Pero no habría que engañarse, la experiencia de esta pandemia no solo conduce hacia actitudes de mayor humildad e inclinaciones al cambio. Además de poner de manifiesto la debilidad de los poderosos, el miedo que trajo consigo el virus está mostrando otra realidad que puede helarnos el corazón: son numerosos, demasiados, los que en lugar de reconocer sus fragilidades huyen espantados hacia actitudes intolerantes, fanáticas y sectarias. Quizás empujadas por el pánico muchas personas se encierran en la ceguera de las ideologías más obstinadas y entonces el diálogo se hace imposible justamente en el momento en el que es más necesario.

La figura y el mensaje del hijo del carpintero de Galilea adquiere en este contexto una fuerza y una actualidad sorprendentes. En los Evangelios una y otra vez su figura aparece cuestionando a todos los que se creen fuertes. Sus palabras y sus gestos desafían no solo a los que tienen el poder político, económico o militar sino a todos los que creen que tienen las cosas claras, los que saben a dónde van, los que pretenden imponer sus ideas a los demás; a todos los Pilatos y a todos los Sumos Sacerdotes, a todos los que se suponen dueños de la verdad y con derecho a imponer su pensamiento a los demás.

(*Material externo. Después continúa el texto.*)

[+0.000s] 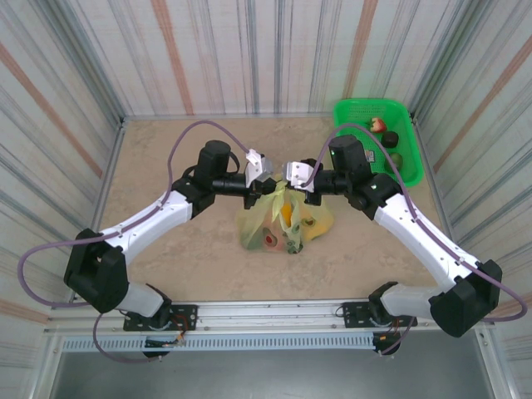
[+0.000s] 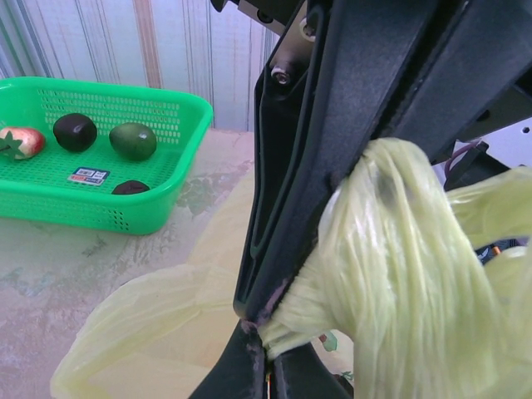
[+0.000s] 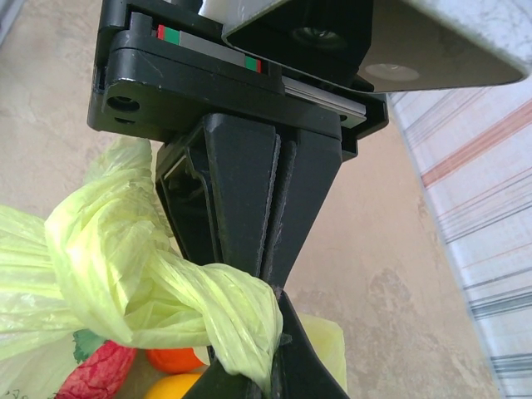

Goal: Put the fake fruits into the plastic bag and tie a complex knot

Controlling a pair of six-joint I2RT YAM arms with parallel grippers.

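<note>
The yellow-green plastic bag [image 1: 287,220] lies mid-table with red, orange and yellow fake fruits [image 1: 272,240] showing through it. Its handles rise twisted into a knot [image 1: 278,189] between the two grippers. My left gripper [image 1: 268,183] is shut on one twisted handle [image 2: 291,320]. From the other side my right gripper [image 1: 293,176] is shut on the other handle end [image 3: 241,324]. In the right wrist view a red fruit [image 3: 96,374] and orange ones [image 3: 170,362] sit in the bag under the knot [image 3: 108,266]. Bunched bag plastic [image 2: 399,274] sits beside the left fingers.
A bright green mesh basket [image 1: 363,110] stands at the back right [image 2: 100,170], holding a red fruit [image 2: 21,141], a dark fruit [image 2: 75,131], a green one [image 2: 133,140] and another dark one. Striped walls close in the table on three sides.
</note>
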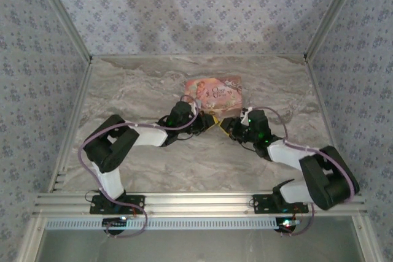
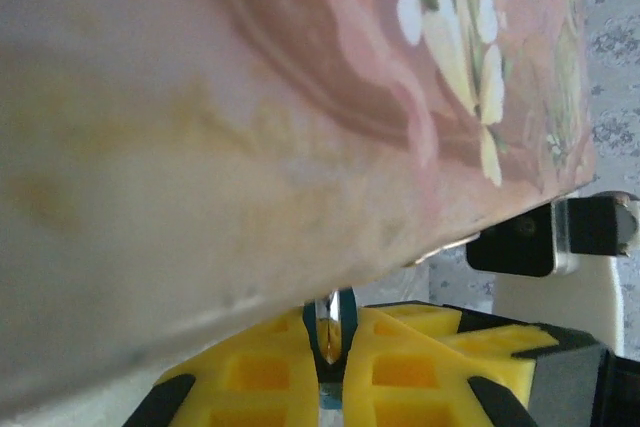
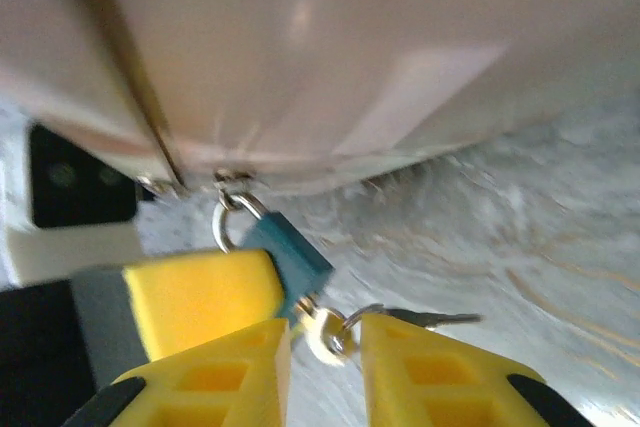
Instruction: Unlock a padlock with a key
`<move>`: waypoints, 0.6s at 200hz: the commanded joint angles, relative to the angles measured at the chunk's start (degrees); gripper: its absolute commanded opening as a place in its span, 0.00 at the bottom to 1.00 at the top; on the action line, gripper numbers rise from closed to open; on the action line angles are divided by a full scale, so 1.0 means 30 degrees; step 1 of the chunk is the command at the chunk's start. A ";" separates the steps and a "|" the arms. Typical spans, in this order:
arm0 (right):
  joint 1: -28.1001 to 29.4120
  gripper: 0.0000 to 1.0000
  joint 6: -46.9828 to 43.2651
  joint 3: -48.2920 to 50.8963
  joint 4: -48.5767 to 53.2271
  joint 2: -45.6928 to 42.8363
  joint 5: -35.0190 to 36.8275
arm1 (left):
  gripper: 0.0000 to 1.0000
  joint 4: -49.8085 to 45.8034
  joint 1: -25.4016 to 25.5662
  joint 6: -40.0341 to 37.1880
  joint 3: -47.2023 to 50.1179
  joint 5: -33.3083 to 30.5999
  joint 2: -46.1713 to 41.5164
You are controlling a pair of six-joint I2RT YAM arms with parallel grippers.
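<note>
Top: left gripper (image 1: 202,122) and right gripper (image 1: 230,126) meet at the near edge of the box (image 1: 215,92).
Left wrist: jaws closed on the padlock (image 2: 330,329) under the box; we judge this steadies it.
Right wrist: key (image 3: 325,332) looks seated in the hanging padlock; jaws part-open astride its head, not pinching.

In the top view you have the box (image 1: 213,92) on the table (image 1: 135,84), just above frame centre. Directly below it, the left gripper (image 1: 204,126) reaches in from the left and the right gripper (image 1: 226,126) from the right, tips near each other. In the right wrist view the padlock (image 3: 288,259) hangs under the box's edge, centre left. The key (image 3: 325,332) is below it, between that gripper's fingers (image 3: 440,377).
</note>
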State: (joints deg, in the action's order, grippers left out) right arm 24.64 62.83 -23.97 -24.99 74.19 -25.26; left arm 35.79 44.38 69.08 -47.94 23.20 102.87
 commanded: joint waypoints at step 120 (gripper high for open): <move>0.2543 0.34 -1.2806 -0.4689 1.5836 -0.5403 0.6651 | 0.02 -0.5272 0.0019 -0.1848 -0.3146 0.0279 -0.2027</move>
State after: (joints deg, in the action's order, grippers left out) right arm 30.52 31.11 -34.37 19.14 57.63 -11.51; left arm 19.97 44.38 64.42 -54.74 23.75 100.47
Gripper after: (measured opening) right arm 0.312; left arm 0.078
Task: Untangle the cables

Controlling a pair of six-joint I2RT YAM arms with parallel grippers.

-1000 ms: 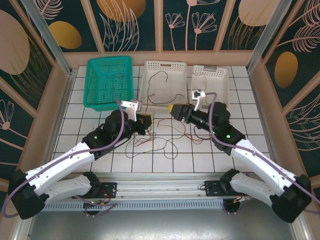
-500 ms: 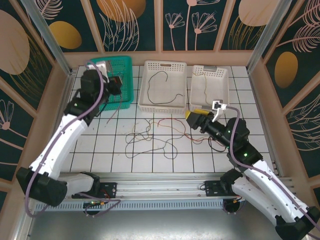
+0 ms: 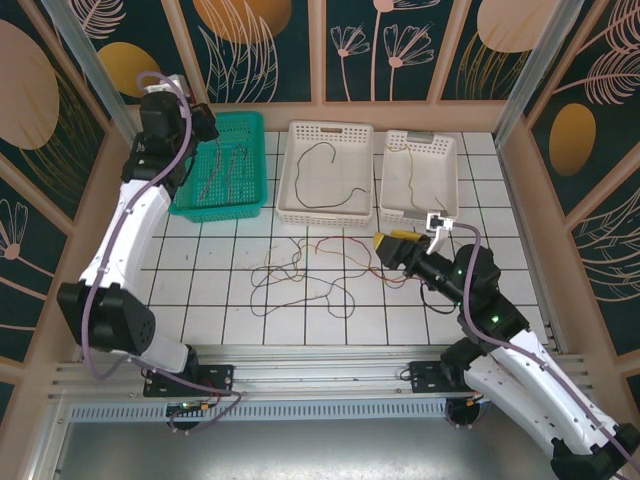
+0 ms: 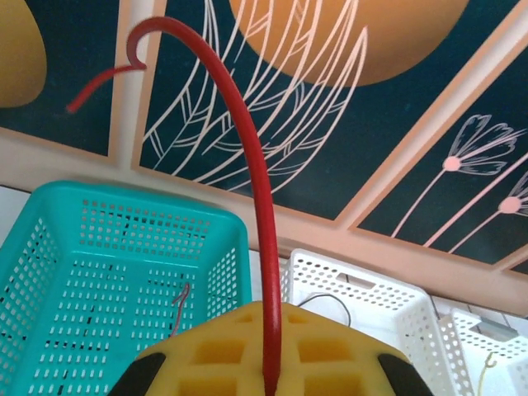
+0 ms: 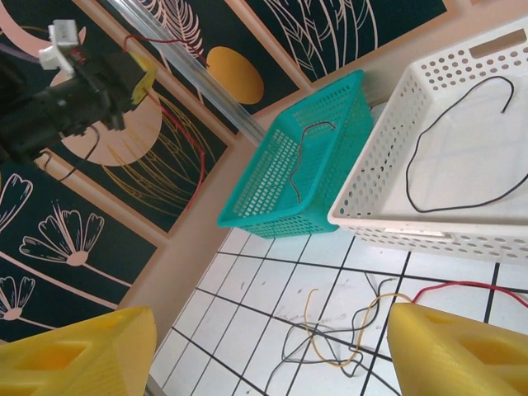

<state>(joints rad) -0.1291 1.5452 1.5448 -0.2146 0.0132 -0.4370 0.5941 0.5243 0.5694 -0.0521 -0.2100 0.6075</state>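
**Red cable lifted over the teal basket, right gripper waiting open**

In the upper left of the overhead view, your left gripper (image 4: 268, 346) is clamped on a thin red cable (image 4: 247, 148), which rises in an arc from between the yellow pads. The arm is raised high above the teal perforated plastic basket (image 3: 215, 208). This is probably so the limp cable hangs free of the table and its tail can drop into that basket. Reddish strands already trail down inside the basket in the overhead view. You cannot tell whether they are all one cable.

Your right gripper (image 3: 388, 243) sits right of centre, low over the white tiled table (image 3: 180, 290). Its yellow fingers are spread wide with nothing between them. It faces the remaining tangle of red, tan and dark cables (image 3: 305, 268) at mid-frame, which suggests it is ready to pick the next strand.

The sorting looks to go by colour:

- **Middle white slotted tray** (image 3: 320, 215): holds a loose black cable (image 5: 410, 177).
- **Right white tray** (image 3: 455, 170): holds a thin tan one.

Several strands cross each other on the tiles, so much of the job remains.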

Ante los que se creen poderosos se levanta un gigante sorprendente que no es de oro, plata, bronce o hierro, pero que tampoco se tambalea sobre unos pies de barro. No será fácil en los tiempos que se vienen presentar el mensaje del hijo del carpintero y en muchas ocasiones habrá que recurrir a un silencio sereno. No será fácil hablar de la mansedumbre y la fuerza del Maestro. Nunca lo ha sido. Pero será, como siempre, urgente y fascinante.